Here is your chance. I don't think we got in a fight because we weren't even mad but we disagreed on something and it bugged me. The house was full of crap the prior owners left in it. CRAP. Stuff we are taking to the dumpster, and this stuff takes up almost a full two car garage! Geoff emptied everything out of the house we are throwing away and I wasn't sure why two gross couches and a mattress set were left inside. If I know one thing about mice, I know they would happily nest in a comfy place than somewhere hard and cold. I'm POSITIVE that mice made mansion homes in these couches and mattresses and I want the OUT! Geoff thinks we should use the mattress set for our guest bedroom.
I ask: Which one of you would sleep on that damn thing? MICE lived in there, seriously, I know it, and trust me, I'm ALWAYS right! I refuse to keep them in the house.

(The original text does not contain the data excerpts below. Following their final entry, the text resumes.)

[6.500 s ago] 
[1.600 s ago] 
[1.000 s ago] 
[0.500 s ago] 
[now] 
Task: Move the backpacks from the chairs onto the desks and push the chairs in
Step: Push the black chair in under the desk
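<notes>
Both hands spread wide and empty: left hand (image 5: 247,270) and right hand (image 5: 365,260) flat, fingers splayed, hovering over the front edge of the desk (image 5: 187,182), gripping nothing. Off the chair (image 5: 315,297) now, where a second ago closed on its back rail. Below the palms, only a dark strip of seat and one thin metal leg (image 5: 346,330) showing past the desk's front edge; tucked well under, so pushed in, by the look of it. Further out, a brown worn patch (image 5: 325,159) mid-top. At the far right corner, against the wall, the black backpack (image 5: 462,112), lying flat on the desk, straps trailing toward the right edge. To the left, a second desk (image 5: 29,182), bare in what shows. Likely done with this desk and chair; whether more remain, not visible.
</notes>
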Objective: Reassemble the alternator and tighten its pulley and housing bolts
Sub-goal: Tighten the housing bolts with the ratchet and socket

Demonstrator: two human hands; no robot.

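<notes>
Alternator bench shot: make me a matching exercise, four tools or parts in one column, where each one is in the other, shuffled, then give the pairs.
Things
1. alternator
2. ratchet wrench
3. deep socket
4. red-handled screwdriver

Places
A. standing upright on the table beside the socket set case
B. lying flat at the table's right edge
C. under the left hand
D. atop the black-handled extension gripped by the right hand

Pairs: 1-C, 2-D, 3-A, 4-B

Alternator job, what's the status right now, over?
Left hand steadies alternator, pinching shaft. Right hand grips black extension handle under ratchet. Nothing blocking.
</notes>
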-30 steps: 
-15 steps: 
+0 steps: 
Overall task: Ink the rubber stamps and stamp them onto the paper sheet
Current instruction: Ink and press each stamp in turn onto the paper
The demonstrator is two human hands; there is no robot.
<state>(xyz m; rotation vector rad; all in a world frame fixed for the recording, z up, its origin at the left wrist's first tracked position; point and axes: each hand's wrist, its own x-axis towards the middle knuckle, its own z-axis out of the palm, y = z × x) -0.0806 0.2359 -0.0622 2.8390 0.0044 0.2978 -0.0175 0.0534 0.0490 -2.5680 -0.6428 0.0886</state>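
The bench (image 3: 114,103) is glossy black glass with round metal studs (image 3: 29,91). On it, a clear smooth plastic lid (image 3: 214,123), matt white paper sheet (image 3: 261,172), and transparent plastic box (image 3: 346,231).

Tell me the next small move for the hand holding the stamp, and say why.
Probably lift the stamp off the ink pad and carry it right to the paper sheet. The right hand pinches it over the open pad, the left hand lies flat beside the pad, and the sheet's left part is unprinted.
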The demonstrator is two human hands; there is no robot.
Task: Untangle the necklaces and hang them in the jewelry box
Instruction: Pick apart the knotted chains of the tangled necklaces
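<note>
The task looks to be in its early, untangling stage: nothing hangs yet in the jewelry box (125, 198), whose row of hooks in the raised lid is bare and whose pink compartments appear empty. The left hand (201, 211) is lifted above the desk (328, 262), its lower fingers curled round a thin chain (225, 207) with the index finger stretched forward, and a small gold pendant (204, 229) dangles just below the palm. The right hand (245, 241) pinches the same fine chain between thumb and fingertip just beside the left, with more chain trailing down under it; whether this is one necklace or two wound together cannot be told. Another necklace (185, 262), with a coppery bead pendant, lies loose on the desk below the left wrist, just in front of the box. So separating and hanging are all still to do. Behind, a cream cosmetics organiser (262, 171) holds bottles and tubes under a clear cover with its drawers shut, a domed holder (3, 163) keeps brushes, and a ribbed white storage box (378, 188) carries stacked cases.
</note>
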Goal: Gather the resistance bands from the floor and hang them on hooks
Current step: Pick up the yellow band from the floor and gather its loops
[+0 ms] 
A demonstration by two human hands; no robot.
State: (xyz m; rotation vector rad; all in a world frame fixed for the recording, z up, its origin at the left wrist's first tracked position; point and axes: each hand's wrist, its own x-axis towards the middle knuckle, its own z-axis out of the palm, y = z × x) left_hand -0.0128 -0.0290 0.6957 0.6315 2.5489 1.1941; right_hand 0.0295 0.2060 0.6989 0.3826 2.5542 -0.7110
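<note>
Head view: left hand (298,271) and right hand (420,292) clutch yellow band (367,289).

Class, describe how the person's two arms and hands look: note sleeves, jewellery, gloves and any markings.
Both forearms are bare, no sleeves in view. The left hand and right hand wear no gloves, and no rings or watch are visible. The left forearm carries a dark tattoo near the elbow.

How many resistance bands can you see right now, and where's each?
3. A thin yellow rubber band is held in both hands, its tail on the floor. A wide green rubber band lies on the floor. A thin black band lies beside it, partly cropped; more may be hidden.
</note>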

Then the couches, I was sure he thought they were as putrid as I did. They are floral, which I'm not fan of, but the biggest thing is they are DIRTY. I mean, the cushions that are suppose to be almost white are dark brown. DARK BROWN and you know what Geoff says, "Why would we throw out couches?"
Ummmm, because we are not going to end on TLC Hoarders. That is why. OH and they are sick. AND ugly, and there were mice in them.
"How do you know there were mice in them? We can put them on the porch?"
DIRTY COUCHES on our pretty porch? Are we really that white trash?
I fumed a little bit at his stupid ideas because they are stupid right? RIGHT?! I mean, was he joking? Maybe hit his head earlier yesterday morning but didn't tell me about it? I took a bath to think about how I was going to approach the situation and just decided I was going to be the perfect wife regarding the MOUSE MATTRESS and POOP COUCH.
I was going to do it behind his back. I mean, guys are forgetful right? I don't think he'll even notice. I can't take mice advice from a guy that would probably pick them up and throw them outside.
Because, Hell, I'm stocking up on AquaNet.